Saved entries
──────────────────────────────
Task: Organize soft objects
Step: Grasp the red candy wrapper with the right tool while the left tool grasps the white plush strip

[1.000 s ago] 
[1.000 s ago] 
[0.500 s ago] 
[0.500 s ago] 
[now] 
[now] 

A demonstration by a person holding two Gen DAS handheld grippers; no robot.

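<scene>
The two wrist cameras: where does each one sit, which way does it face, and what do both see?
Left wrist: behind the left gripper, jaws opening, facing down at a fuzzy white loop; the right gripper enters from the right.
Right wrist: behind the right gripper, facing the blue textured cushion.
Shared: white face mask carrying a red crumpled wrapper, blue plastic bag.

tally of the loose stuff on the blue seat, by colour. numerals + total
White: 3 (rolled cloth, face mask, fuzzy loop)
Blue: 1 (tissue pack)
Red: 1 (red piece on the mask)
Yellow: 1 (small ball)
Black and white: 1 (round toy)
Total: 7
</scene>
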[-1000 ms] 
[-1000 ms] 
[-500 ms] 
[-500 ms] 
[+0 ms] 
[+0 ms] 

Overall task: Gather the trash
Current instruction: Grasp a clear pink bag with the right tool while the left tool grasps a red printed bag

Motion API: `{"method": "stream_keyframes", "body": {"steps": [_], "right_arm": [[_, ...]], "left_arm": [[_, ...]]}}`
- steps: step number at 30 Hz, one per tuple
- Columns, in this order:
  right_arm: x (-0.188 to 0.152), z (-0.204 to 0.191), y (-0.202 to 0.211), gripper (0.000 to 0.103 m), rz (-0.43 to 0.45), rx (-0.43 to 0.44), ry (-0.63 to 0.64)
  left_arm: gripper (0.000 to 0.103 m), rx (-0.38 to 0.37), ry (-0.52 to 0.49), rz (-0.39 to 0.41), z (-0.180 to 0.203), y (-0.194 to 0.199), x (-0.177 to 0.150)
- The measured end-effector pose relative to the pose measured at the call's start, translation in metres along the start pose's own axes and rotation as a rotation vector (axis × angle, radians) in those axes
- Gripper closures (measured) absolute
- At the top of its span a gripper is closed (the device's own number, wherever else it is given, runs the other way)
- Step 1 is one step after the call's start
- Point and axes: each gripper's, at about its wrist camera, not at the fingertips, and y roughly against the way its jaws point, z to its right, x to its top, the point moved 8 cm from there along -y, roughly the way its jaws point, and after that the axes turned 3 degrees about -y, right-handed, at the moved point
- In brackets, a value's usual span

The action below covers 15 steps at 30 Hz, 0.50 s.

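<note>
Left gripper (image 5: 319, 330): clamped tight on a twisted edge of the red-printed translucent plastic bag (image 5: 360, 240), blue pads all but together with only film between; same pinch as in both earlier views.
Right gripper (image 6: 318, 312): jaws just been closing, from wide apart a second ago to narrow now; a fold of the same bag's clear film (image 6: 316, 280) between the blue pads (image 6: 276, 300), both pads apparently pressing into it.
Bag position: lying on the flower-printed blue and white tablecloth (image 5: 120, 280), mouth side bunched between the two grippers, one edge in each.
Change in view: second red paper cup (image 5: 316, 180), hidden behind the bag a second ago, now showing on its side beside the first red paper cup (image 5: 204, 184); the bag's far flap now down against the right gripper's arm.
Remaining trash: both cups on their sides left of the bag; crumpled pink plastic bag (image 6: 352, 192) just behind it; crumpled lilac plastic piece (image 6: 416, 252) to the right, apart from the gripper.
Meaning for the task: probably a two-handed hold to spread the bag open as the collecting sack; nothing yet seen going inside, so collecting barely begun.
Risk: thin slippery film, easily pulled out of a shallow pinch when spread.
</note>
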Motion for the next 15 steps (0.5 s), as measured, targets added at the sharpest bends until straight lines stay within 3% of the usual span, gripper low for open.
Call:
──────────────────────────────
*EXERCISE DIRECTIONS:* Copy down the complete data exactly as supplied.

*THE COMPLETED TASK:*
Task: Organize soft objects
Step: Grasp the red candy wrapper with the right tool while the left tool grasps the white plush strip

[1.000 s ago] 
[1.000 s ago] 
[0.500 s ago] 
[0.500 s ago] 
[now] 
[now] 

A demonstration by a person holding two Gen DAS handheld grippers; no robot.

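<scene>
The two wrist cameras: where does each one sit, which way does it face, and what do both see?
Left wrist: behind the left gripper, jaws opening, facing down at a fuzzy white loop; the right gripper enters from the right.
Right wrist: behind the right gripper, facing the blue textured cushion.
Shared: white face mask carrying a red crumpled wrapper, blue plastic bag.

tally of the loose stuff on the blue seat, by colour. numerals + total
White: 3 (rolled cloth, face mask, fuzzy loop)
Blue: 1 (tissue pack)
Red: 1 (red piece on the mask)
Yellow: 1 (small ball)
Black and white: 1 (round toy)
Total: 7
</scene>
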[-1000 ms] 
[-1000 ms] 
[-500 ms] 
[-500 ms] 
[+0 ms] 
[+0 ms] 

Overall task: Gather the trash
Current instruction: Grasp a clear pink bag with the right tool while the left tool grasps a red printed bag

Motion API: `{"method": "stream_keyframes", "body": {"steps": [_], "right_arm": [[_, ...]], "left_arm": [[_, ...]]}}`
- steps: step number at 30 Hz, one per tuple
- Columns, in this order:
  right_arm: x (-0.188 to 0.152), z (-0.204 to 0.191), y (-0.202 to 0.211), gripper (0.000 to 0.103 m), rz (-0.43 to 0.45), rx (-0.43 to 0.44), ry (-0.63 to 0.64)
  left_arm: gripper (0.000 to 0.103 m), rx (-0.38 to 0.37), ry (-0.52 to 0.49), rz (-0.39 to 0.41), z (-0.180 to 0.203), y (-0.194 to 0.199), x (-0.177 to 0.150)
- The measured end-effector pose relative to the pose measured at the call's start, translation in metres along the start pose's own axes and rotation as a rotation vector (axis × angle, radians) in those axes
- Gripper closures (measured) absolute
- At the top of its span a gripper is closed (the device's own number, wherever else it is given, runs the other way)
- Step 1 is one step after the call's start
- Point and axes: each gripper's, at about its wrist camera, not at the fingertips, and y roughly against the way its jaws point, z to its right, x to its top, the point moved 8 cm from there along -y, roughly the way its jaws point, and after that the axes turned 3 degrees about -y, right-handed, at the moved point
- In brackets, a value's usual span

The action below covers 15 steps at 30 Hz, 0.50 s.

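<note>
Left gripper (image 5: 319, 330): clamped tight on a twisted edge of the red-printed translucent plastic bag (image 5: 360, 240), blue pads all but together with only film between; same pinch as in both earlier views.
Right gripper (image 6: 318, 312): jaws just been closing, from wide apart a second ago to narrow now; a fold of the same bag's clear film (image 6: 316, 280) between the blue pads (image 6: 276, 300), both pads apparently pressing into it.
Bag position: lying on the flower-printed blue and white tablecloth (image 5: 120, 280), mouth side bunched between the two grippers, one edge in each.
Change in view: second red paper cup (image 5: 316, 180), hidden behind the bag a second ago, now showing on its side beside the first red paper cup (image 5: 204, 184); the bag's far flap now down against the right gripper's arm.
Remaining trash: both cups on their sides left of the bag; crumpled pink plastic bag (image 6: 352, 192) just behind it; crumpled lilac plastic piece (image 6: 416, 252) to the right, apart from the gripper.
Meaning for the task: probably a two-handed hold to spread the bag open as the collecting sack; nothing yet seen going inside, so collecting barely begun.
Risk: thin slippery film, easily pulled out of a shallow pinch when spread.
</note>
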Motion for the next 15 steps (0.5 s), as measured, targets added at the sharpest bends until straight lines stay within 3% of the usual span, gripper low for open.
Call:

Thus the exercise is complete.